Kidney Research and Clinical Practice (Jun 2012)
EFFECT OF SARPOGRELATE ON FISTULA PATENCY OF FOREARM ARTERIOVENOUS ANASTOMISIS IN UREMIC PATIENTS
Abstract
Subcutaneous arteriovenous fistula in the forearm is a common vascular access for hemodialysis. However, primary failure of native fistula occurs because of either thrombosis formation within the first several weeks after surgery or immature vein dilatation. To evaluate the effect of platelet inhibition on fistula thrombosis and maturation failure, we used an antiplatelet agent, sarpogrelate hydrochloride, in our study. The study was designed as an open-label, parallel, prospective, randomized study for 8 weeks, comparing patients receiving sarpogrelate 300 mg/day (sarpogrelate group, n=33) with controls receiving no medication (n=46). The primary outcome was fistula patency failure determined by pulse Doppler ultrasound examination of the arteriovenous fistula performed 8 weeks after surgery. Pulse wave velocity was also measured to determine the ankle brachial pressure index (ABI). The drug was well-tolerated and did not increase bleeding events during the 8-week study period.
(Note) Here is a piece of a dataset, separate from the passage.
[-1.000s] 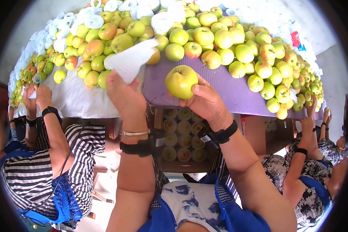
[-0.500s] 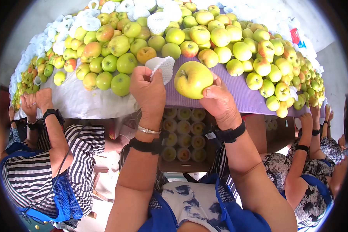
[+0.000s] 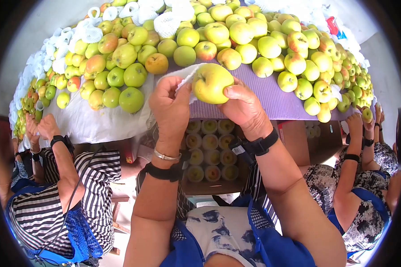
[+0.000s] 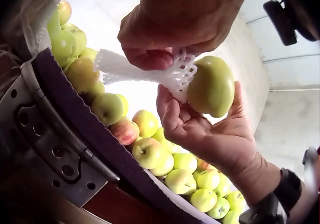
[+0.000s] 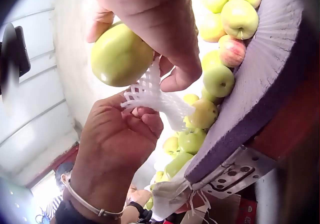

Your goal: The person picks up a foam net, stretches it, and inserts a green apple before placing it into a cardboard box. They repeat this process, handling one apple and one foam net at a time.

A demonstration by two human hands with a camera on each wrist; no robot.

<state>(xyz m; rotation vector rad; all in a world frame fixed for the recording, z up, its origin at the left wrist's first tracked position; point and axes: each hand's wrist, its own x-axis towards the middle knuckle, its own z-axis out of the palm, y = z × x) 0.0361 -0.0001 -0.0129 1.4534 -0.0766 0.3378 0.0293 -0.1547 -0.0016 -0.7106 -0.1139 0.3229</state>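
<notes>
A yellow-green apple (image 3: 213, 83) is gripped by my right hand (image 3: 244, 107), its thumb on the side of the fruit. My left hand (image 3: 170, 107) pinches a white foam fruit net (image 3: 188, 76) just left of the apple. In the left wrist view the mesh mouth of the net (image 4: 181, 76) is spread right against the apple (image 4: 214, 86), while its tail stretches away to the left. The right wrist view has the apple (image 5: 120, 56) mostly bare, with the net's open edge (image 5: 142, 91) beside it between both hands.
Heaps of apples (image 3: 131, 75) cover the table, with purple padding (image 3: 272, 98) along its front. White foam nets (image 3: 167, 24) lie on and behind the heaps. Below the edge sits a box of netted apples (image 3: 211, 155). People work at left (image 3: 60, 196) and right (image 3: 343, 191).
My left hand swung from the left with the foam net, bringing it against the apple. The right hand, still holding the apple, first shifted right, then back left.
</notes>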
In the sarpogrelate group, patency failure occurred in 1 of 33 patients (3.0%), and the occlusion rate was significantly lower (P=0.001) than that in the control group (3 of 46 patients; 6.5%). Average blood flow rate in the sarpogrelate group was 546±174 mL/min, and was significantly higher (P=0.036) than 448±183 mL/min in the control group. However, the diameter of the shunt vessel in the sarpogrelate group was 5.2±1.3 mm, which was not different from 5.1±0.6 mm in the control group. The Vmax was not significantly different between two groups (1.01±0.56 m/sec in the sarpogrelate group and 0.89±0.66 m/sec in the control group). In all patients (n=79), blood flow correlated with ABI (r=0.34, P=0.045). Our results suggest that sarpogrelate reduces the frequency of fistula patency failure. Sarpogrelate may maintain fistula patency, which is necessary for hemodialysis, by increasing ABI.